### Task objective:
Report the number of lines in the data below that hold "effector", without any other words.

[Stored items]
===============

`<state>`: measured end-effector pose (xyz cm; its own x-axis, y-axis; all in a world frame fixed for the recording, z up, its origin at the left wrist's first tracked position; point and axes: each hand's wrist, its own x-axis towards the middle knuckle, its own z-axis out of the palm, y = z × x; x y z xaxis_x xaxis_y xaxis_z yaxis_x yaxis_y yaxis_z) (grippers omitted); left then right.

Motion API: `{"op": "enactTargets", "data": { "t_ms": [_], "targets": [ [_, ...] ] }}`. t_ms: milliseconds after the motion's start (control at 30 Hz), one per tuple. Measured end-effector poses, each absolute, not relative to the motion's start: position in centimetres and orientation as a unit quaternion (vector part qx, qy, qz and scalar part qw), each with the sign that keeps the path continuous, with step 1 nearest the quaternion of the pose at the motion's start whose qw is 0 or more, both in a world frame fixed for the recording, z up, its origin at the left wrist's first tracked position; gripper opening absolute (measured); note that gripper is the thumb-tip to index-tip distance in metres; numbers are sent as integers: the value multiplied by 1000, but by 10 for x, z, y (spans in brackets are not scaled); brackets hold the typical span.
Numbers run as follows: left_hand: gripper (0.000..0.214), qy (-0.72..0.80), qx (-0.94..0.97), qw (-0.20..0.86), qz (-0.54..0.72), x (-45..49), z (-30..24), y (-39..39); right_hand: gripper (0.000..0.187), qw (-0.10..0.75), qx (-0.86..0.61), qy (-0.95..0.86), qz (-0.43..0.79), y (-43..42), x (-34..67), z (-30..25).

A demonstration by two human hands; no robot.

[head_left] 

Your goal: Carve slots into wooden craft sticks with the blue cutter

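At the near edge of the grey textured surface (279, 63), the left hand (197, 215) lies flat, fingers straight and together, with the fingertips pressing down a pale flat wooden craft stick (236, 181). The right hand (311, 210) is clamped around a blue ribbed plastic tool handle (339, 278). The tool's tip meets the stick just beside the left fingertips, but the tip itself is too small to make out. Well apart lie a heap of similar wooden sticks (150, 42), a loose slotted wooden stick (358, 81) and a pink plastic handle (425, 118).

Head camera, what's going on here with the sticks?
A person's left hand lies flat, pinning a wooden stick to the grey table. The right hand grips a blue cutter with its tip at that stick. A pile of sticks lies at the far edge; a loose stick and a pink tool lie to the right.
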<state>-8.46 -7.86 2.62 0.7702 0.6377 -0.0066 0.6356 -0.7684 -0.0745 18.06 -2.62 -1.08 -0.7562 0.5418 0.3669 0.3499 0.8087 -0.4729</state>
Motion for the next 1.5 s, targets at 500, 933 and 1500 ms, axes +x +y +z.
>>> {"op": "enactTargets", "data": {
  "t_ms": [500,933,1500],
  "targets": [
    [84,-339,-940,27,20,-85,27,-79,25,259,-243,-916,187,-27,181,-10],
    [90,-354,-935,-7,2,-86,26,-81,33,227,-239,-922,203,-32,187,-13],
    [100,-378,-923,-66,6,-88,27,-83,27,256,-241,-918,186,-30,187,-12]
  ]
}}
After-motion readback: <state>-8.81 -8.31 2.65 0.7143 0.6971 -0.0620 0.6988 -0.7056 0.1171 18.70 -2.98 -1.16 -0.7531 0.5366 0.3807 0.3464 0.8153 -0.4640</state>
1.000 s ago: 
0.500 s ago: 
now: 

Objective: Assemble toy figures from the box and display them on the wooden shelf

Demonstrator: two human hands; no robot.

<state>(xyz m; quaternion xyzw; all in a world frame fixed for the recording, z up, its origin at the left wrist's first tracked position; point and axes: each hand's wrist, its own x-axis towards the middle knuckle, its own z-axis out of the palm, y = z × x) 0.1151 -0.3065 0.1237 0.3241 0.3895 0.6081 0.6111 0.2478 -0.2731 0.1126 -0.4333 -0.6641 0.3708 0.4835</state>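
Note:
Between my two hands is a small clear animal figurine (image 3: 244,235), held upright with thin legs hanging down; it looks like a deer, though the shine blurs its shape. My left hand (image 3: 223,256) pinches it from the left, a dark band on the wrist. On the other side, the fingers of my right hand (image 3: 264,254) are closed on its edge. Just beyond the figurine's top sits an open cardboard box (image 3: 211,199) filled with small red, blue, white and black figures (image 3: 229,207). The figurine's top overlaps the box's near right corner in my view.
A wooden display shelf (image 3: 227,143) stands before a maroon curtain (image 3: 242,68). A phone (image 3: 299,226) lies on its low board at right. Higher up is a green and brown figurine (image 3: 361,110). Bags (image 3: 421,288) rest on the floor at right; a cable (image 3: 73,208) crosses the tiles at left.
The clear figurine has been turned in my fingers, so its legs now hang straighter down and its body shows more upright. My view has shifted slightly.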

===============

### Solution below:
2